Agroalimentaire

Accord agricole annulé : le Maroc satisfait du recours déposé par le Conseil européen

Le chef de la diplomatie européenne, Federica Mogherini, au siège de l'Union européenne à Bruxelles, le 15 février 2016. © Virginia Mayo/AP/SIPA

Après une période d'instabilité avec l'Union européenne, Rabat affiche sa satisfaction en raison du recours déposé par cette dernière auprès de la Cour de Justice de l'Union Européenne (CJUE) qui a annulé une partie de l'accord agricole. Selon ce document, le Polisario n'a pas une existence juridique lui permettant de demander l'annulation de cet accord.

Les arguments du Conseil dans son appel de l’arrêt du tribunal annulant une partie de l’accord agricole entre le Maroc et l’Union ont été publiés au Journal officiel vendredi 1er avril.

À Rabat, on s’estime plutôt satisfait des arguments avancés. « Du côté marocain, le seul argument qui importe est celui, politique, de l’irrecevabilité du recours, qui conteste l’existence juridique du Polisario ; mais du côté des institutions européennes, l’enjeu reste la remise en question de la légalité de l’arrêt du tribunal », explique une source diplomatique à Bruxelles.

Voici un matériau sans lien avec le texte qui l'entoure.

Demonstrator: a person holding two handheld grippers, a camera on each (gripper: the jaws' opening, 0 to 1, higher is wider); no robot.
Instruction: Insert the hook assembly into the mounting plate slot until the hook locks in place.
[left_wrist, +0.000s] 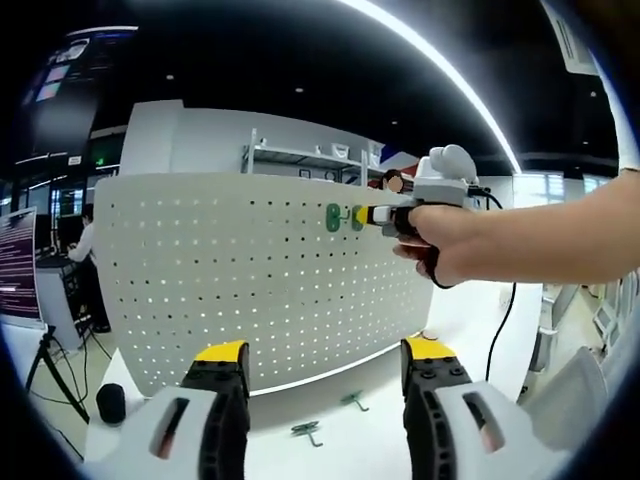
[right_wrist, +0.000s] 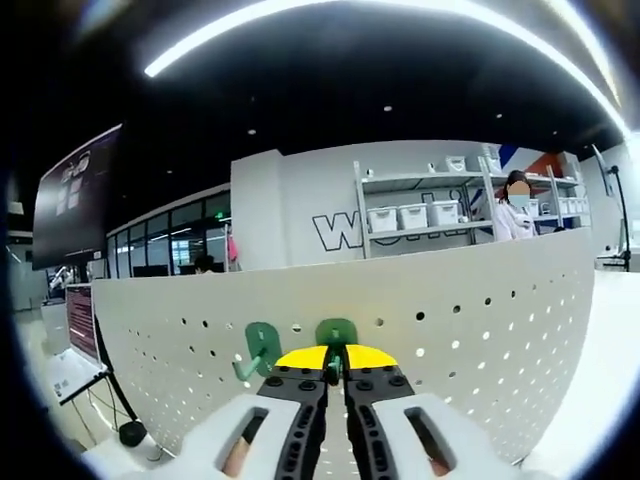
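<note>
Two green hooks sit side by side near the top of the white pegboard (left_wrist: 250, 280), the mounting plate standing upright on the white table (left_wrist: 380, 440). In the left gripper view, the right gripper (left_wrist: 372, 215) reaches in from the right, held by a person's hand (left_wrist: 440, 240), with its yellow tips against the second hook (left_wrist: 356, 218); the first hook (left_wrist: 333, 217) hangs just beside it on the board. The right gripper view looks straight at the board: the jaws are nearly closed, pinching the second hook (right_wrist: 336, 335) between them, while the first hook (right_wrist: 260, 347) sits just to the left, free of the gripper. The left gripper (left_wrist: 325, 365) hovers in front of the board's lower part, jaws wide apart and holding nothing. Two more green hooks (left_wrist: 308, 431) lie on the table near the board's foot, a little apart from each other.
</note>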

« Un argumentaire de pitbull »

Sur les six arguments avancés par le Conseil, quatre portent sur la forme de l’arrêt et deux sur le fond. Le premier dénonce l’irrecevabilité du recours : le Polisario n’ayant pas de personnalité morale, il ne peut donc pas demander l’annulation partielle de l’accord agricole. Les 4e et 5e arguments, eux, portent sur le contenu du recours et expliquent qu’aucune règle juridique de droit international n’oblige à apprécier l’impact sur les populations locales de l’accord sur les droits de l’homme et en termes de retombées économiques. « C’est une défense en béton avec un argumentaire de pitbull, ils (le Conseil et la Commission) ont attaqué sur tous les aspects possibles de l’arrêt du tribunal. Je ne vois pas quels autres arguments ils auraient pu avancer », commente une source européenne.

Si l’Espagne a officiellement demandé à la CJUE de s’associer à l’appel du Conseil et de la Commission, d’autres États membres comme la France, l’Allemagne et la Belgique s’apprêteraient à le faire. Le royaume réfléchit également à la meilleure façon d’intervenir formellement dans la procédure. « L’option est bien sûr envisagée mais on est encore en réflexion sur la meilleure façon de procéder, et notamment si c’est l’État qui doit demander à intervenir directement ou à travers d’autres entités », nous explique-t-on à Rabat.

Pour qui tranchera la Cour ? 

La CJUE ayant accepté la procédure accélérée demandée par le Conseil et la Commission, la date de l’audience du jugement devrait donc être fixée dans les six à huit mois prochains. C’est une formation dite « en grande chambre », soit 15 des 28 juges de la Cour, qui statuera sur la question. « Plus un sujet est important en termes de droit – mais également sur le plan politique – et plus le nombre de juges est important. Une décision prise par la grande chambre a une autorité incontestable du point de vue du droit car ne pouvant faire l’objet d’aucun recours, c’est donc un instrument à double tranchant », ajoute-t-on à Bruxelles. Une fois la décision prise, il n’existe plus de pourvoi en cassation au sein de la CJUE. 

Nasser Bourita à Bruxelles le 14 avril

Le Polisario peut maintenant répondre aux arguments de l’appel. De quoi nourrir la prochaine visite du ministre délégué aux Affaires étrangères, Nasser Bourita, en Belgique. Prévue initialement le 22 mars, cette dernière a été reportée au 14 avril en raison des attentats de Bruxelles. Au menu des rencontres entre le ministre marocain et les équipes de Federica Mogherini : trouver les moyens de mieux coordonner les efforts entre le Maroc et l’UE durant la période du pourvoi.